Solo chi questo affascinante mestiere lo ha fatto può capire a cosa mi riferisco. Con la solitudine ti confronti soprattutto quando le cose non vanno per il verso giusto, al contrario quando le cose girano bene hai un sacco di gente intorno, tutti ti cercano e scopri di avere un sacco di “amici”. Con la solitudine ti ritrovi nelle lunghe uscite in allenamento, con i tuoi pensieri e le tue preoccupazioni che ti frullano in testa.

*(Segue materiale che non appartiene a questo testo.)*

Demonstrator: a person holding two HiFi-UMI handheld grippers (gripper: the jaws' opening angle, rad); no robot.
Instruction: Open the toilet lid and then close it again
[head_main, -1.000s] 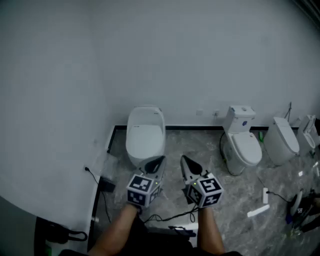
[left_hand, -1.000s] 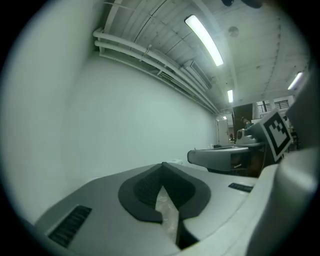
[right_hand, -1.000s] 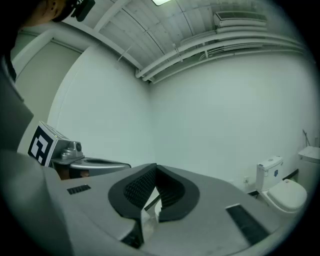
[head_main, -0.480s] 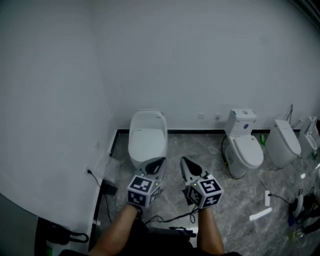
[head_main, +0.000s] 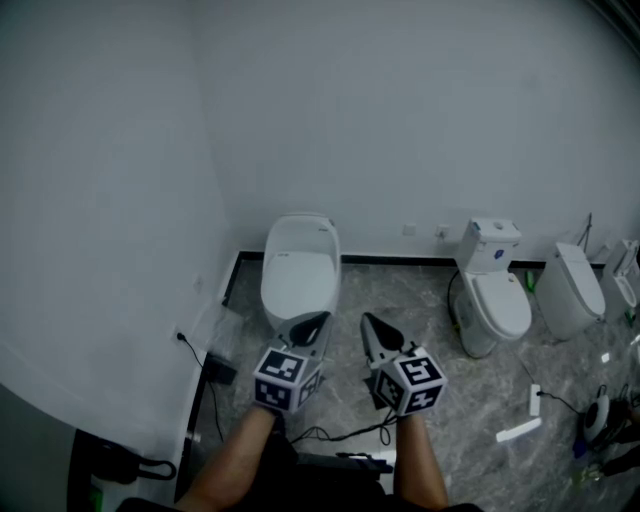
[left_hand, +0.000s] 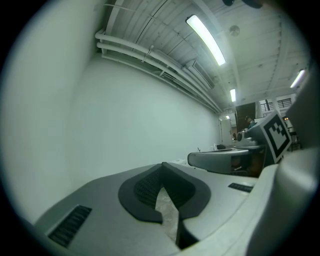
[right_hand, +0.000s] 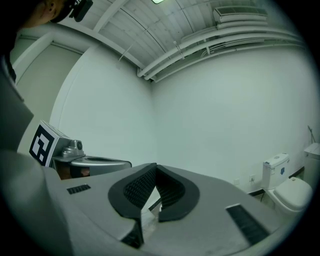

Con la solitudine ci convivi nelle lunghe trasferte e nei lunghi pomeriggi dedicati al recupero nelle camere d’albergo e, quando hai tanto tempo per pensare, per riflettere, per guardarti dentro senza filtri, senza maschere, puoi anche scoprire che ciò che stai facendo non è ciò che ti fa essere felice. Tom Dumoulin ora, ma prima di lui Marcel Kittel, Moreno Moser, Peter Kennaugh, sono solo alcuni degli uomini che avevano di fronte a loro ancora lunghi periodi di attività e di relativi introiti economici, che a sorpresa hanno detto basta.
Personalmente non mi sono mai trovato in questa condizione, non avrei mai potuto immaginarmi senza la bicicletta, senza il mondo delle corse, senza le indimenticabili nottate nei velodromi. Il grande saggio Alfredo Martini, amava dire che il ciclismo non è un gioco ma è uno sport.
Uno sport di grande sacrificio, di rinunce, di fatica, di dolore e di solitudine, che nessun contratto milionario può importi, tuttavia può trovare giustificazione esclusivamente nella smisurata passione che arde in ogni giovane che intraprende questo percorso. A Tom, Marcel, Moreno e Peter si è semplicemente spenta la fiamma della passione, tutto qui, e con coraggio hanno scelto di dire stop. Dopotutto i ciclisti sono uomini, che in bicicletta fanno cose non comuni, ma uomini rimangono”.